I disagree, when you hear somethings in the metal genre you don't expect to hear taylor swifts music, you expect to hear distorted guitar at the very least. Then when you look into sub genres you start expecting specific techniques / styles of play being used more or less and a change in vocals and overall sound. People are constantly telling people what gear to get for what tone that works for this or that genre on this forum.

Wasn't it you who got lundgrens and originally expected them to be only death metal pickups or meshuggah style pickups because of the tone they produced? ( I think it was you, correct me if I'm wrong )

I mean its all over the place really. Genre's always get paired with tones and techniques. Metalcore / deathcore translates to breakdown core for most people doesn't it?


----------



## Necrophagist777 (Jan 4, 2010)

Personally, the "Djent" bands, stuff like Keith Merrow and Periphery and AAL have changed the way I look at the instrument. Do I copy them in my writing? No. do I bring their style and meld it into my other influences to create something interesting? I try, not sure If I succeed but I try.

Everyone draws from their idols, its the melding of different influences that makes great music.


----------



## 7 Strings of Hate (Jan 4, 2010)

jesus, look at you guys freaking out because i'm threatning djent 

i'm not flaming anyone, and when i was like 8, sure i idolized ninja turtles, but when i became a teen i realized the cool things are just passing fads. i wanted to be different and do something different.


----------



## Scar Symmetry (Jan 4, 2010)

mattofvengeance said:


> I don't think anybody is disputing that.



Clearing it up in case anybody was


----------



## hypermagic (Jan 4, 2010)

_*RANT MODE ENGAGED
*_
I can't really say much other than two-three years ago: 
It started with DEP. I wanted more bands like them so I discovered Ion Dissonance. From ID I moved on to SikTh.

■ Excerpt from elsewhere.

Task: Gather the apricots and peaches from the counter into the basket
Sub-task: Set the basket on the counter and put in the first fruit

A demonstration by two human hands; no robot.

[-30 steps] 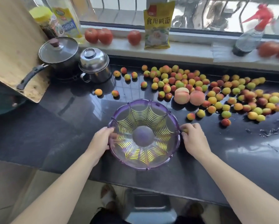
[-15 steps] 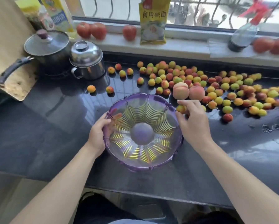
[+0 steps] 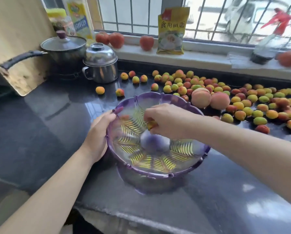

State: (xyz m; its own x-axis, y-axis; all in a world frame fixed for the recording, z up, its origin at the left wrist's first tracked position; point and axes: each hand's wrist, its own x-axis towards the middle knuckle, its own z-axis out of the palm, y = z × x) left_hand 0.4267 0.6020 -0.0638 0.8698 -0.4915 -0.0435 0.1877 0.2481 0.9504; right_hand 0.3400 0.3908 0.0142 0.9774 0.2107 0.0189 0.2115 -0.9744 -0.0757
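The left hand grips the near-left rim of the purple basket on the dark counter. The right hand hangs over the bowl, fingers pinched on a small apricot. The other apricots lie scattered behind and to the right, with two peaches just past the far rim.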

While youtubing _Bland Street Bloom_ I discovered Nolly's youtube covers of SikTh, and I was on the tip of the iceberg of "mathcore" or "djent" so to speak. I craved for more things like it and while looking through the related vids I found a video of Bulb playing _Buttersnips_. The really heavy midsy crunches near the end of the song blew my mind. It was something so new and exciting I thought it just unparalleled creativity. No one knew or cared what the fuck djent was, it was just a silly onomatopoeia bulb used to describe his sound. 

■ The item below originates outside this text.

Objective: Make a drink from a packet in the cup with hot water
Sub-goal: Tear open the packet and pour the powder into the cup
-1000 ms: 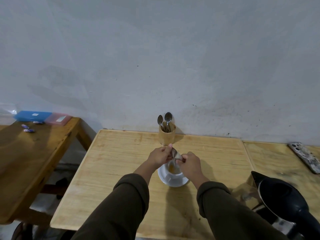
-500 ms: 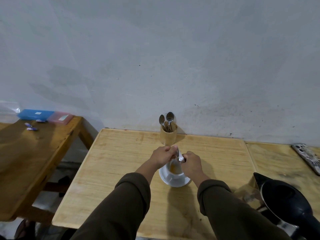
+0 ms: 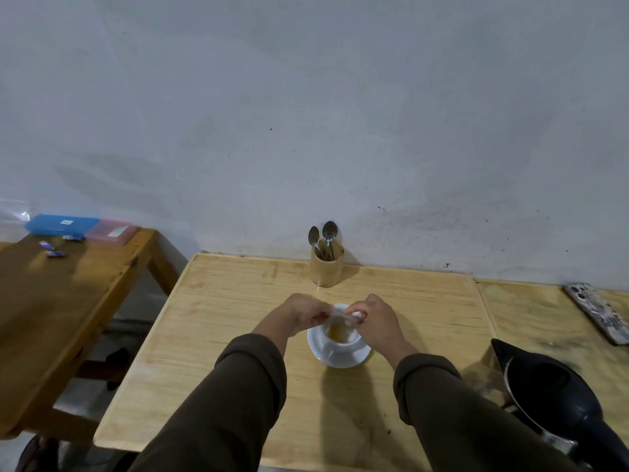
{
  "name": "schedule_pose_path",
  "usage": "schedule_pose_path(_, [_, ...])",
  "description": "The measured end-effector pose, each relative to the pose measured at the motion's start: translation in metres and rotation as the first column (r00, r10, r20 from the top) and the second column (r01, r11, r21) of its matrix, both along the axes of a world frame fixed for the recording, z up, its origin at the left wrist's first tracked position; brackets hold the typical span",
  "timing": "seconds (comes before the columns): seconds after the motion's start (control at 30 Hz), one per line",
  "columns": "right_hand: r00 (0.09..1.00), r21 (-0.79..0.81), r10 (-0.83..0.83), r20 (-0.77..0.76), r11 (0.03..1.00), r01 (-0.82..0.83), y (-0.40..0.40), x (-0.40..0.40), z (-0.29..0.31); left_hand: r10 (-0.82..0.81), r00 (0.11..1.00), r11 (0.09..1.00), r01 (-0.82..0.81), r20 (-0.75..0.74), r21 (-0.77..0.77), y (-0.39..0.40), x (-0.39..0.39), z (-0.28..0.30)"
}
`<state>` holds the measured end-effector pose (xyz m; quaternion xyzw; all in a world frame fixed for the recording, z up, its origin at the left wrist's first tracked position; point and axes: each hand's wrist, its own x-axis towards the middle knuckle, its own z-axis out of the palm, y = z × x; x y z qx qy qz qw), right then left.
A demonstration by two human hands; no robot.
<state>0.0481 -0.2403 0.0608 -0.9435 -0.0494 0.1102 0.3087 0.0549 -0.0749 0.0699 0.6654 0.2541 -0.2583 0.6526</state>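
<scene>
A white cup [image 3: 335,347] stands on a white saucer [image 3: 318,349] in the middle of the light wooden table [image 3: 221,318]. Amber liquid or powder shows inside the cup. My left hand [image 3: 299,313] and my right hand [image 3: 379,320] both pinch a small silvery packet [image 3: 340,316] stretched flat between them just above the cup's rim. The packet is blurred, so I cannot tell whether it is torn. A black electric kettle [image 3: 558,400] sits at the table's right front, apart from both hands.
A wooden holder [image 3: 326,267] with spoons [image 3: 328,231] stands by the wall behind the cup. A patterned phone [image 3: 599,313] lies at the far right. On the darker table to the left lie a blue box [image 3: 59,223], a pink box [image 3: 112,230] and small wrappers [image 3: 54,253].
The hands have dropped lower over the cup and pulled apart slightly. The packet, held upright between them before, is now stretched sideways above the rim.
</scene>
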Motion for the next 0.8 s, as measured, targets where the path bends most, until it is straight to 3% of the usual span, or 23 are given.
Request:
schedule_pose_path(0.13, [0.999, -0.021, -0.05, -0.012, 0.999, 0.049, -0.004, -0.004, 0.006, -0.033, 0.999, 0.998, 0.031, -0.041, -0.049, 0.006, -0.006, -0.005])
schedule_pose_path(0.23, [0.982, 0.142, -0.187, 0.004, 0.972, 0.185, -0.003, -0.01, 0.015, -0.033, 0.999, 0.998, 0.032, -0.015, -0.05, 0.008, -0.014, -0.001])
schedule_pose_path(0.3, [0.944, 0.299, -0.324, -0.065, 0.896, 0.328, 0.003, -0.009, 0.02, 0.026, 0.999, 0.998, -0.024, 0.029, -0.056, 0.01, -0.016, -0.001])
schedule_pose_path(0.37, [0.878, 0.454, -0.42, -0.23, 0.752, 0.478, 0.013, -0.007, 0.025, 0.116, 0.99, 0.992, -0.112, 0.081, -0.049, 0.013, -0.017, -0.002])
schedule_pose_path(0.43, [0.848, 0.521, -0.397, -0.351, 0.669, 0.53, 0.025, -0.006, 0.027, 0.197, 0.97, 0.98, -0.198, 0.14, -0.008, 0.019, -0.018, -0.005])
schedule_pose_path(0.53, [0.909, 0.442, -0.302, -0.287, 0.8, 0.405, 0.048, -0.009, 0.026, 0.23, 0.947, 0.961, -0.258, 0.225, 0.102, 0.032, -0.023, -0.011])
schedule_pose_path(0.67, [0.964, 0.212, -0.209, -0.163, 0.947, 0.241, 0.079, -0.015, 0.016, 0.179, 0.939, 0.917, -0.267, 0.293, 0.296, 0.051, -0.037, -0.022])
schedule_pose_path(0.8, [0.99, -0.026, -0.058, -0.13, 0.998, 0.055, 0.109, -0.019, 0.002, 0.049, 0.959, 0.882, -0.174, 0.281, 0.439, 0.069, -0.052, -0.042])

Now fast forward 2 years and It's just as you said, Chris; Little scenester and hipster pukes are riding the concept raw and it's making me sad and jaded. I can't even stand to hear low Bb guitars anymore, the sound has a negative sitting in my brain. It's a honky, naggy note, and so many kids are using it like its the coolest damned thing ever. It sucks to have to watch them ape Bulb's style so hard. Don't get hung up over stupid fads or trends just make so good music.

_*RANT MODE OVER*_


----------



## Cheesebuiscut (Jan 4, 2010)

Necrophagist777 said:


> Personally, the "Djent" bands, stuff like Keith Merrow and Periphery and AAL have changed the way I look at the instrument. Do I copy them in my writing? No. do I bring their style and meld it into my other influences to create something interesting? I try, not sure If I succeed but I try.
> 
> Everyone draws from their idols, its the melding of different influences that makes great music.

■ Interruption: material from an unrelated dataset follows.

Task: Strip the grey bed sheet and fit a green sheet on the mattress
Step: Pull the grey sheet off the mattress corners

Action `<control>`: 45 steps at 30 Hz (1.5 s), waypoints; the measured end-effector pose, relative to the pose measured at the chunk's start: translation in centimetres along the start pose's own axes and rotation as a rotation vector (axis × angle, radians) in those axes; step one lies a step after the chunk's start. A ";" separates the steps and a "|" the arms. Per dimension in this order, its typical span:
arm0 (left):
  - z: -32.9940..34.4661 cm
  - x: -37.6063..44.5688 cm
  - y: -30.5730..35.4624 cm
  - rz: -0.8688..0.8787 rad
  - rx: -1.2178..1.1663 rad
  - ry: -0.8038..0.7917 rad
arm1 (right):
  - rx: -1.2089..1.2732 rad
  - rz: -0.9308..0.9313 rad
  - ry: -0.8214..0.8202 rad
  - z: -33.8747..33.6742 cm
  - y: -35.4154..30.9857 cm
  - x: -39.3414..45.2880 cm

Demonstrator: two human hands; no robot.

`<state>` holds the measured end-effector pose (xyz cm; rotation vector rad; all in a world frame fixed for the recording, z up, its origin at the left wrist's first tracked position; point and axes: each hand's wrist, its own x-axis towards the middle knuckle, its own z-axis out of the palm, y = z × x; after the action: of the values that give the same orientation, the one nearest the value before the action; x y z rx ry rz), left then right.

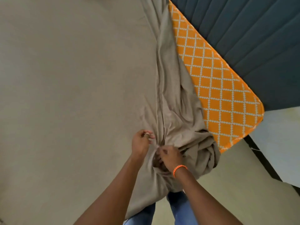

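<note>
The grey bed sheet was seen spread flat over most of the mattress, from the centre out to 9 o'clock, while its edge toward 3 o'clock had been peeled back and bunched into a long ridge of folds running from 12 o'clock down to about 5 o'clock. Beside that ridge, toward 2 o'clock, a strip of the orange mattress with a white lattice pattern was left uncovered, its rounded corner lying at about 3 o'clock. Beyond it, at 1 o'clock, a dark padded headboard was visible.

Near 6 o'clock the gathered cloth was held by both hands. The left hand was curled, its grip pinched on a fold of the sheet. The right hand, with an orange braided band on its wrist, was clenched on the bunched cloth just beside the left. The two hands were nearly touching. Below them the sheet hung over the bed's edge in front of blue jeans, above a pale floor.
</note>
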<state>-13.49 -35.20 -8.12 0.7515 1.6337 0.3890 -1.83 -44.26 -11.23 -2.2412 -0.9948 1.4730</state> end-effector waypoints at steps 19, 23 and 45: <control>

I don't think I've ever seen or heard keith / AAL djent, I wouldn't call them djent bands. Nothing about either of them screams "djent" just sayin.


----------



## 7 Strings of Hate (Jan 4, 2010)

adam, i love you


----------



## Necrophagist777 (Jan 4, 2010)

7 Strings of Hate said:


> jesus, look at you guys freaking out because i'm threatning djent
> 
> i'm not flaming anyone, and when i was like 8, sure i idolized ninja turtles, but when i became a teen i realized the cool things are just passing fads. i wanted to be different and do something different.



I know your not flaming me, I was being sarcastic lol. I just don't have a problem with musical fads. There's usually something slightly cool about them that you can draw on and include in your music, there are sucky parts of everything and good parts of everything. 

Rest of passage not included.